• Required work: Look through the records below and collect all lines that hold the string "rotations".

• Dataset excerpts:
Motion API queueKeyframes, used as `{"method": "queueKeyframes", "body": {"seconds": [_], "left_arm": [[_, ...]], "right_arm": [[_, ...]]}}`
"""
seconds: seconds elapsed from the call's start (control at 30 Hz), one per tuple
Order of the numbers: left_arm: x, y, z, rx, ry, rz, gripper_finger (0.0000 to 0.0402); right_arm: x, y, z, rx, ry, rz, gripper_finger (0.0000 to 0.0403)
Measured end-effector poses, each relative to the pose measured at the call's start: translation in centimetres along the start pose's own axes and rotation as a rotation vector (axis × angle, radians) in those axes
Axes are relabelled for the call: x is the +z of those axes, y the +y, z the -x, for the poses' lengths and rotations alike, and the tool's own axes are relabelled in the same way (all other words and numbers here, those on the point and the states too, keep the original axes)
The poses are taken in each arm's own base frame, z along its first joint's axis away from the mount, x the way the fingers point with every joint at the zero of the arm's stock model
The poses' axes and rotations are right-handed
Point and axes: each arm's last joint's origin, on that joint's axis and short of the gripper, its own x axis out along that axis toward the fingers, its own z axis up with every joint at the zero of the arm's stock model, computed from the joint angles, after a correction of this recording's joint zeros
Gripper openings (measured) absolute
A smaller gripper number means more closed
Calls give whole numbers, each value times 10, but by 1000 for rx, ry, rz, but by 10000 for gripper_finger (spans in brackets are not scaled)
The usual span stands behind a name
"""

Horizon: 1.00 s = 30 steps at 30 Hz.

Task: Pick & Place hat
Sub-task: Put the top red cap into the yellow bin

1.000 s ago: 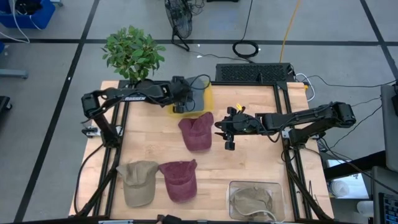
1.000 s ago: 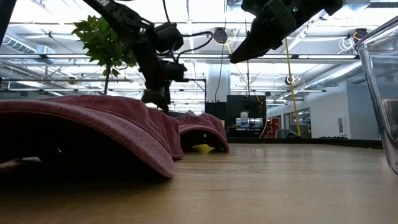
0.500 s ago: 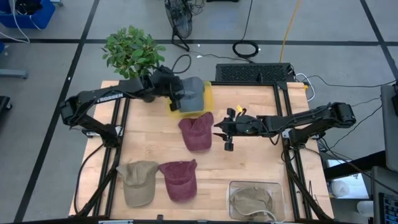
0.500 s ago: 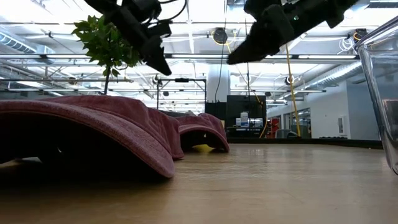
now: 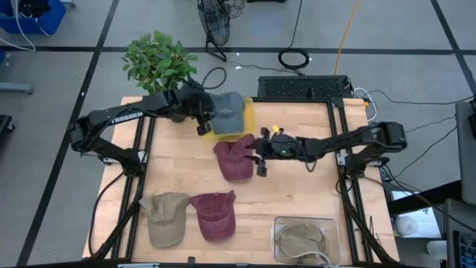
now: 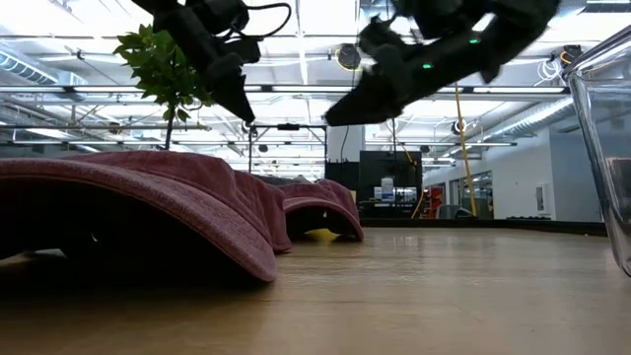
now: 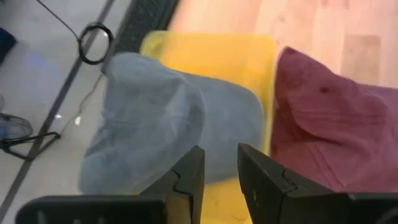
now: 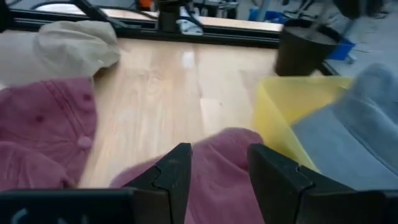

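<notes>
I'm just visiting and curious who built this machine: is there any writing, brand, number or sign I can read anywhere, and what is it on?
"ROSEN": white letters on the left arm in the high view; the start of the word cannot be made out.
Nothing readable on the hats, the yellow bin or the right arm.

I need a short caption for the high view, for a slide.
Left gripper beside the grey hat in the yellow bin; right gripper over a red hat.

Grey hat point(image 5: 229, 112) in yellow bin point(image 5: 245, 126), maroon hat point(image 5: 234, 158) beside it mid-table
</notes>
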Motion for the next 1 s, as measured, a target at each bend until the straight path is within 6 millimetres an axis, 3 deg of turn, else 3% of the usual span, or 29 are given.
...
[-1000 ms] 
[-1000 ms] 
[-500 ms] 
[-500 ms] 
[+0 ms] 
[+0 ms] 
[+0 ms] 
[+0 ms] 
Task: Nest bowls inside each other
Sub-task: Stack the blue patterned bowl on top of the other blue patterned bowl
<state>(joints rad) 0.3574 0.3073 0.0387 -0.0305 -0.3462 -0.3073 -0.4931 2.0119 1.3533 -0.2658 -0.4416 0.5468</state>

• Completed exercise:
Axes are relabelled for the call: x is the +z of those axes, y the +y, z the -x, for the poses' lengths and rotations alike, and the tool's own axes are relabelled in the same way (all other words and numbers here, those on the point and the states too, keep the original axes)
The poses' axes and rotations are right-handed

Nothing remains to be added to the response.